• **YOUR OBJECTIVE**
Counting only lines of the listing below that hold the word "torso", give the total and nothing else.

↓

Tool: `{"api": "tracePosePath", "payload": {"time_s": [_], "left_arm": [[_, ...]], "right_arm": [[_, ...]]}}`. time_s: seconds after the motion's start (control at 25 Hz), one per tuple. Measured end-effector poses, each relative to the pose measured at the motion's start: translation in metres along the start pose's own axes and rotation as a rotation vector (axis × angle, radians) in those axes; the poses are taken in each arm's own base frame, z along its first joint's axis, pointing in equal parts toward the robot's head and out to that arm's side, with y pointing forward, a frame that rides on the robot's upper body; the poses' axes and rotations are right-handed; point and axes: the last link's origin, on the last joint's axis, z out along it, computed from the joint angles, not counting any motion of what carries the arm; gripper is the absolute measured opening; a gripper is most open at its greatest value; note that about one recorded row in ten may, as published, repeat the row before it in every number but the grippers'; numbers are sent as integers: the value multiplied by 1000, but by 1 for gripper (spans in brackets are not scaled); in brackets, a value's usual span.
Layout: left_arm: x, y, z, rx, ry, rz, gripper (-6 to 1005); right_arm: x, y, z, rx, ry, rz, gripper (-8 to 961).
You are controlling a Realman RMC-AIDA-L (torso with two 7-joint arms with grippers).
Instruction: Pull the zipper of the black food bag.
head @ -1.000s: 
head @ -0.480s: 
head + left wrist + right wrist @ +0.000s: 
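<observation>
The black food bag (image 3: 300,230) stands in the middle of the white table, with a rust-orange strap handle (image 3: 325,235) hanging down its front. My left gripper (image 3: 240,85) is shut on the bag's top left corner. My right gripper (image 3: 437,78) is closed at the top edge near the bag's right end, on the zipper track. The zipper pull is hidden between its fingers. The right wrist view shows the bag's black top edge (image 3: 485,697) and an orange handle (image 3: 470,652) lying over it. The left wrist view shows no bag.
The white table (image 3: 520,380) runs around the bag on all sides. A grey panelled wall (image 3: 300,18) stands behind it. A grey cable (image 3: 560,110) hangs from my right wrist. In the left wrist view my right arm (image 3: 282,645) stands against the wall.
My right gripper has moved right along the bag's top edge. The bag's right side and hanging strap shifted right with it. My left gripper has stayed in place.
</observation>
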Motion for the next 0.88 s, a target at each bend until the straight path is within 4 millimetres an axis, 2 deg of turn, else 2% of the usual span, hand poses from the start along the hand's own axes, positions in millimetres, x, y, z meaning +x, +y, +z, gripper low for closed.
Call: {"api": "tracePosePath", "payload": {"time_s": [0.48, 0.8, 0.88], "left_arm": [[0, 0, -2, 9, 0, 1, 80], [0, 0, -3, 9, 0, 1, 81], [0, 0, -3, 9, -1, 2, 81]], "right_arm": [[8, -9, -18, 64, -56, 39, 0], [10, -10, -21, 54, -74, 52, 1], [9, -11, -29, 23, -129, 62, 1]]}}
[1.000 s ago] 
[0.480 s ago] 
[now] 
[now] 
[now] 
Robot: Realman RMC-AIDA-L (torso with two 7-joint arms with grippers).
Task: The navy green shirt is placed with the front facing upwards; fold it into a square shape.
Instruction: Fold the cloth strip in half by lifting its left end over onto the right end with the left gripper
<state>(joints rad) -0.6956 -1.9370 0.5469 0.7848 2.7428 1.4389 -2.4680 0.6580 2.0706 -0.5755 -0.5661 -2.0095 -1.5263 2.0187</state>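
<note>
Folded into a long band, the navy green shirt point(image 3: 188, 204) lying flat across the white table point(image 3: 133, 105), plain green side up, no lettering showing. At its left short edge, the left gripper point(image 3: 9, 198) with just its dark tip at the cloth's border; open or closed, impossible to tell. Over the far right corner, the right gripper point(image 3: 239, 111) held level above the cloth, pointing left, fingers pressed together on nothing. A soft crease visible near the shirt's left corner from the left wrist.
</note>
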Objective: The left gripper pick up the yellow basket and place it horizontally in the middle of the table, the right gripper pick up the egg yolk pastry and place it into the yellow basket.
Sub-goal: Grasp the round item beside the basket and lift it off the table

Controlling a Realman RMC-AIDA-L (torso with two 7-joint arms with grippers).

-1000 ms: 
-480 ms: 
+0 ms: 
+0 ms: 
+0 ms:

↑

• **RESPONSE FOR THIS EXERCISE**
3